O.V. Vasilyeva
1870 marks a new, well-documented phase in the history of the Samarkand Quran, which lasted until 1917. The printed Report for 1870 informed about its acquisition by the Public Library. A lengthy description reads that the holy book is written in “beautiful Kufic script, without dots and vowel signs/marks, on huge parchment leaves, numbering 326, having a length of 14 ½, a width of 11 ½ vershokov [64×51 cm]. On some leaves, faded writings have been recovered in modern times. The beginning and end of the manuscript are missing, and in the middle of the book, parts inscribed at a later time are torn off from many leaves." The description contains a significant mistake: the book consists of not 326, but 353 leaves, of which 69 are paper, inserted in to replace the lost ones.

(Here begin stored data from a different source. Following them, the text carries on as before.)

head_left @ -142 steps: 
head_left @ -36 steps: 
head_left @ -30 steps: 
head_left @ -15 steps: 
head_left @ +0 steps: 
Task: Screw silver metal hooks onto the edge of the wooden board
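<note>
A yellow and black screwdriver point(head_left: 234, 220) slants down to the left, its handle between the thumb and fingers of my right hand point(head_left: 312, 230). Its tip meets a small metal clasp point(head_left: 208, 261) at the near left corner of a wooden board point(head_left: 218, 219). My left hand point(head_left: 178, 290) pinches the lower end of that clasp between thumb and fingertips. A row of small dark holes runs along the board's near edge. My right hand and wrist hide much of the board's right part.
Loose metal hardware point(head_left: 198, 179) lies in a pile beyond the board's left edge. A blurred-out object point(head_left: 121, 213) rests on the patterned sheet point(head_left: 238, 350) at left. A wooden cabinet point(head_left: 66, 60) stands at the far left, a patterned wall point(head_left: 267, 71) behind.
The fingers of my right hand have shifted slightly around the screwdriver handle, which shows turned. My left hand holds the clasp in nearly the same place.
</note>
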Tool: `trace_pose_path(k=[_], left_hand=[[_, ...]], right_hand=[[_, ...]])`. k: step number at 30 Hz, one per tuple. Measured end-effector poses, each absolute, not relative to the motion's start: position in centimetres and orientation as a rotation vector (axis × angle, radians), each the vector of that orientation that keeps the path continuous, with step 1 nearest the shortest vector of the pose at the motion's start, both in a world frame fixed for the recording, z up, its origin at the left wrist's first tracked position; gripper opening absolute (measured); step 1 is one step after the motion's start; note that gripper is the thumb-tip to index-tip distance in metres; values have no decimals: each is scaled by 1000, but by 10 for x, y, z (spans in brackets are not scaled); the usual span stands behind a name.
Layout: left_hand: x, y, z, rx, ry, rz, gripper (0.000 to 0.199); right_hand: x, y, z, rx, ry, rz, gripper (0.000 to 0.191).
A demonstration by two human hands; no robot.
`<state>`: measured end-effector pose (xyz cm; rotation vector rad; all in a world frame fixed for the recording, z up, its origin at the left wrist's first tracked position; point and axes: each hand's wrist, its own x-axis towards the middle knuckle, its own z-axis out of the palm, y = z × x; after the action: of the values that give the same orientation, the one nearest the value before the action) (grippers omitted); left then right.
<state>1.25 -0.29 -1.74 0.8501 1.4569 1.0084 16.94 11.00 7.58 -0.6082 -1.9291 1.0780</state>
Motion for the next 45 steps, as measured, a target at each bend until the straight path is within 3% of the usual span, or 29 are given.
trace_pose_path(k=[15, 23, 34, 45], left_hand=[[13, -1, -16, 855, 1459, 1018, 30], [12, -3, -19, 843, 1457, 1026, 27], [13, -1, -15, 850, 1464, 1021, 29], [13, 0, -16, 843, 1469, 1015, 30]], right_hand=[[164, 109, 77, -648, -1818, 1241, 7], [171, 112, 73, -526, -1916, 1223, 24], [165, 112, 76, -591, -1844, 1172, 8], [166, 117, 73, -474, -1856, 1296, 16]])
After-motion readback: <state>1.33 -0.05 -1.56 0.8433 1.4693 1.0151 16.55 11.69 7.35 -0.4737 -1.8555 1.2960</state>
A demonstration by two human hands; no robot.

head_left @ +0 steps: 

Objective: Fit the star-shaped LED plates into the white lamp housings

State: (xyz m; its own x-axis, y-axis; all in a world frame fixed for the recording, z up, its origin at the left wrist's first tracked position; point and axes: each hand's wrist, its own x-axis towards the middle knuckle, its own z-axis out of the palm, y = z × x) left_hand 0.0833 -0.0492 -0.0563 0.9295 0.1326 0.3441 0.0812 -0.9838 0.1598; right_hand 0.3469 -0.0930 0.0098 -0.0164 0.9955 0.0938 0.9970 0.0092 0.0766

The Report contains a cover letter from the orientalist Alexander Ludwigovich Kuhn, which describes the biography of Khwaja Ahrar and the legend about the origin of the Quran, known from the words of Mullah Abd al-Jalil and Mullah Mushni-mufti, who are served at the madrasa and the tomb of the saint. Kuhn also writes that the stains of the blood of the Caliph Uthman are left on certain pages. After receiving this massage from Kuhn, Kaufmann showed the book to the envoy of the Emir of Bukhara, Yahya-Khoja, who said that the Quran had belonged to Timur's library.
Next goes the opinion of the orientalist Professor V. V. Grigoriev that “the identity of the Samarkand Quran with the copy of the book over which Caliph Uthman was murdered can be doubted, since at different times, in different countries of the Muslim world, there were Qurans Qurans written by Uthman, with traces of his blood on them. And yet Grigoriev further writes, "The Quran can be attributed to the 1st century AH "(622 – 719 CE).
Strangely enough, neither Grigoriev nor his followers apparently knew that since 1864, the Public Library housed a whole collection of early Qurans acquired from the heirs of the French orientalist Jean Joseph Marcel, a member of Napoleon's expedition to Egypt. The Marcel Collection includes 130 large and small parchment fragments, with a total of two thousand leaves. Among them are fragments of the early Arabic Hijazi script (Марс. 19) and leaves in Umayyad writing (until the middle of the 8th cent.; Марс. 13), but the majority are fragments of Qurans made in the Abbasid period (mid-8th - 13th centuries) in scripts which are divided into several types and subtypes. But even if Grigoriev compared the writing of the Samarkand Quran with the various handwritings of the Qurans from the Marcel collection or with samples from the collection of Pyotr Dubrovsky (Дорн 6), he would find no direct equivalents among them. And even if such equivalents were found, it would hardly help in dating the Samarkand manuscript without a special paleographic study.
Meanwhile, the Samarkand Quran and its ornament is dated back to the 2nd century AH (8th cent.) by Vladimir Stasov, a well-known art critic and art historian who worked for the Public Library for many years. In 1873, he prepared and, in 1876, published a monumental album Slavic and Oriental Ornament Based on Manuscripts of Ancient and Modern Times. Stasov included decorative elements of Qurans from foreign repositories and also samples of writing, verse markers, and headpieces indicating chapters of the Samarkand Quran. Thus, Stasov was the first to pay attention to the decoration of this outstanding manuscript. (His archive in the Manuscripts Department of the National Library of Russia contains coloured copies on tracing paper, made from the decorative elements and published in the album.) We have to admit that Stasov's album very quickly dropped out of sight of book historians and remained unknown to subsequent generations. However, without a doubt, he was known to A. F. Shebunin.